WASHINGTON, Feb. 27 (UPI) -- Former Secretary of State Hillary Clinton was projected to win the Democratic primary in South Carolina within minutes of the polls closing Saturday night based on exit polls, several media organizations reported.
With more than 90 percent of the vote reported, Clinton had 73.5 percent of the vote, and a nearly 50-point lead over Sanders -- double the 25-point lead the polls showed her having before voting started.
South Carolina, where the New York Times reported she was estimated to have the support of African-Americans by a 5-to-1 margin, was described as important for her going into Super Tuesday because of the large number of black voters in southern states, which make up half the primaries on March 1.
Clinton lost the state to Barack Obama in 2008 and has worked to build a coalition of black voters, who were expected to be more than half those voting in the primary. Six of the 11 Democratic primaries on Super Tuesday are in states with large African-American populations.
"From one end of this state to another, I am so greatly appreciative because today you sent a message that in America when we stand together there is no barrier too big to break," Clinton said at rally to celebrate the victory. "We've now gone through four early states. I want to congratulate Senator Sanders on running a great race, and tomorrow this campaign goes national."
Clinton's speech pivoted toward Super Tuesday, as well as beyond the primary, saying "we don't need to make America great again -- America has never stopped being great," referencing Republican frontrunner Donald Trump's campaign slogan.
While Sanders has never been expected to win South Carolina -- Clinton's lead in the polls has shrunk in recent weeks -- pundits have noted he does not poll well among minorities, and specifically African-Americans.
"Let me be clear on one thing tonight. This campaign is just beginning," Sanders said in a statement while on the way to a rally in Minnesota. "We won a decisive victory in New Hampshire. She won a decisive victory in South Carolina. Now it's on to Super Tuesday... Our grassroots political revolution is growing state by state, we won't stop now."

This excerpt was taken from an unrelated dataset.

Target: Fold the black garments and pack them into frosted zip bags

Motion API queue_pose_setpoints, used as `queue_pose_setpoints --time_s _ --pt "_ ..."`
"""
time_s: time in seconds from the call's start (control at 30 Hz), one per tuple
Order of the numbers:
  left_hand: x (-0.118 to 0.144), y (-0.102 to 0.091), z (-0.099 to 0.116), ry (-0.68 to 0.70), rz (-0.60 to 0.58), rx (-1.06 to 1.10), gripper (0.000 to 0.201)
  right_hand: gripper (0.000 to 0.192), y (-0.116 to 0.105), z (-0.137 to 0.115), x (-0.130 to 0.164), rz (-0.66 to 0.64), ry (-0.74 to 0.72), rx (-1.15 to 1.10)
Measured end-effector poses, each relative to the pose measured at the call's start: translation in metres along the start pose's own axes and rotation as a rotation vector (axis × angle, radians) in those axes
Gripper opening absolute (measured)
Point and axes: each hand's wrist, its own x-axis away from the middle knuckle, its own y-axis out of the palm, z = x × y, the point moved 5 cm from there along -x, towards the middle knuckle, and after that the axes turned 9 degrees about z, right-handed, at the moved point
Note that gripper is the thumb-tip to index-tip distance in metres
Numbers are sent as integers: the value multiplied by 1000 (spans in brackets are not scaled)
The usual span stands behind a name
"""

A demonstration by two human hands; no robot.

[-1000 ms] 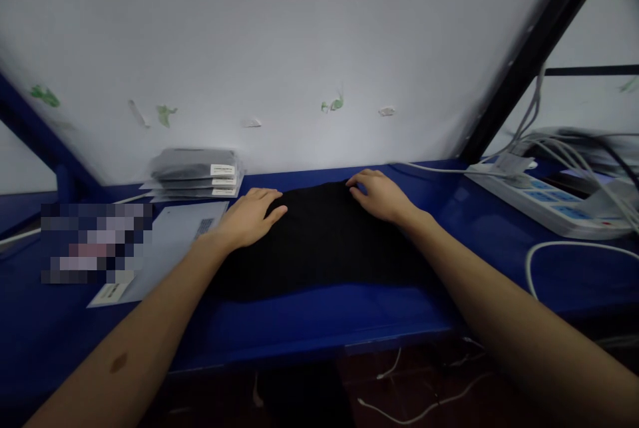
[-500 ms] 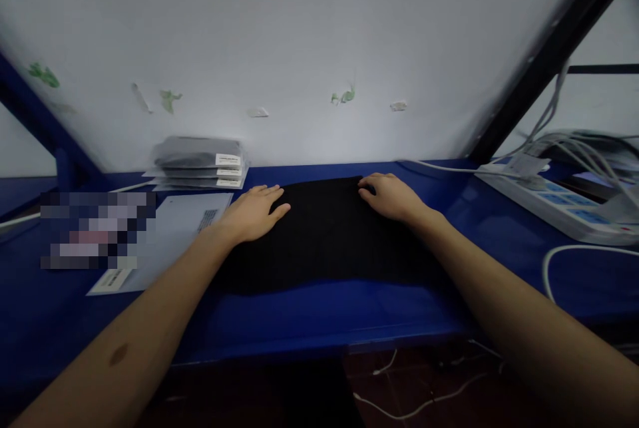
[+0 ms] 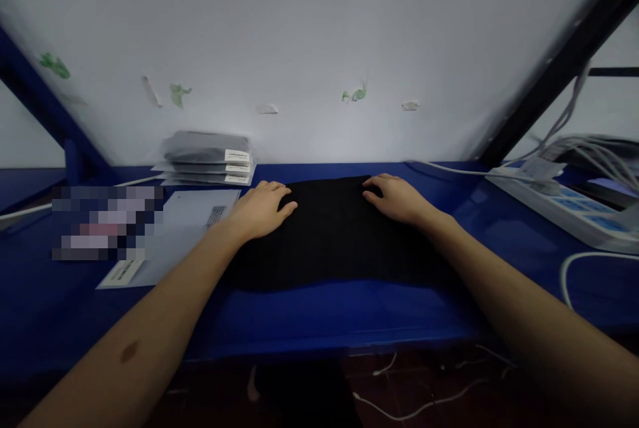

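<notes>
A black piece of folded fabric (image 3: 329,235) lies flat on the blue table (image 3: 319,315), its exact kind not clear. My left hand (image 3: 264,208) rests on its far left side, fingers stretched forward and thumb apart. At the far right corner, my right hand (image 3: 397,198) touches the fabric with slightly bent fingers, a gap showing between thumb and forefinger. Neither hand grips the cloth. Left of my left hand lies a flat clear plastic bag (image 3: 184,221) with printed labels.
Several bagged dark items (image 3: 210,155) are stacked against the white wall (image 3: 319,48). A blurred-out object (image 3: 107,223) lies at left. On the right sit a white power strip (image 3: 564,205) and cables (image 3: 589,148). More white cables (image 3: 419,408) trail on the floor.
The whole view has shifted slightly, so everything on the table appears a little further right. Both hands stay in nearly the same places on the fabric.
</notes>
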Motion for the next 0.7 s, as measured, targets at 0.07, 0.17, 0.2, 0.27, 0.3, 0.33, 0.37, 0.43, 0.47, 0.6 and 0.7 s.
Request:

While Sanders has denied that he "gave up" on South Carolina, he has been criticized by residents of the state for the lack of time spent there. Since his loss to Clinton in last week's Nevada caucus, he has focused on other states and was planning rallies in Texas and Minnesota on Saturday, according to CNN.
"To me, there is no state more important than South Carolina," Cornell Belcher, a pollster for President Obama when he won the state in 2008, told the L.A. Times. "If, in South Carolina, Bernie Sanders shows an inability to compete for African American voters, he cannot be the nominee."